North Korea-linked Theft And Poor Key Security Dominate Web3...
Hacken says Web3 losses climbed to nearly $4 billion in 2025, with North Korea behind over half the damage, and regulators are under pressure to turn security guidance into hard rules.
The Hacken 2025 Yearly Security Report puts total Web3 losses at about $3.95 billion, up roughly $1.1 billion from 2024, with just over half of that attributed to North Korean threat actors.
A report shared with Cointelegraph shows losses peaked at more than $2 billion in the first quarter of the year before falling to around $350 million by Q4, but Hacken warns that the pattern still points to systemic operational risk rather than isolated coding bugs.

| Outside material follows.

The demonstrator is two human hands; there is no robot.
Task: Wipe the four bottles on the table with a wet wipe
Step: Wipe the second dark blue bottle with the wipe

The report frames 2025 as a year where the numbers worsened, but the underlying story became clear. Smart contract bugs matter, but the biggest, least recoverable losses are still coming from weak keys, compromised signers, and sloppy off‑boarding.
According to Hacken, access control failures and broader operational security breakdowns accounted for about $2.12 billion, or nearly 54% of all 2025 losses, compared with around $512 million from smart contract vulnerabilities.
The Bybit breach alone, at nearly $1.5 billion, is described as the largest single theft on record and a key reason North Korea-linked clusters account for roughly 52% of total stolen funds.
Related: Crypto losses near $3.4B as hackers went ‘big game hunting’
Yehor Rudystia, head of forensic at Hacken Extractor, told Cointelegraph that regulators across the US, European Union and other major jurisdictions’ licensing regimes increasingly spell out what “good” looks like on paper, such as role‑based access control, logging, secure onboarding and ID verification, institutional‑grade custody (hardware security models, multi-party computation, or multi‑sig, and cold storage), as well as continuous monitoring and anomaly detection.
However, “as regulatory requirements are only becoming mandatory principles, a lot of Web3 companies continued to follow insecure practices throughout 2025,” Rudystia said.
He pointed to practices such as not revoking developers’ access during off‑boarding, using a single private key for managing a protocol, and not having Endpoint Detection and Response systems.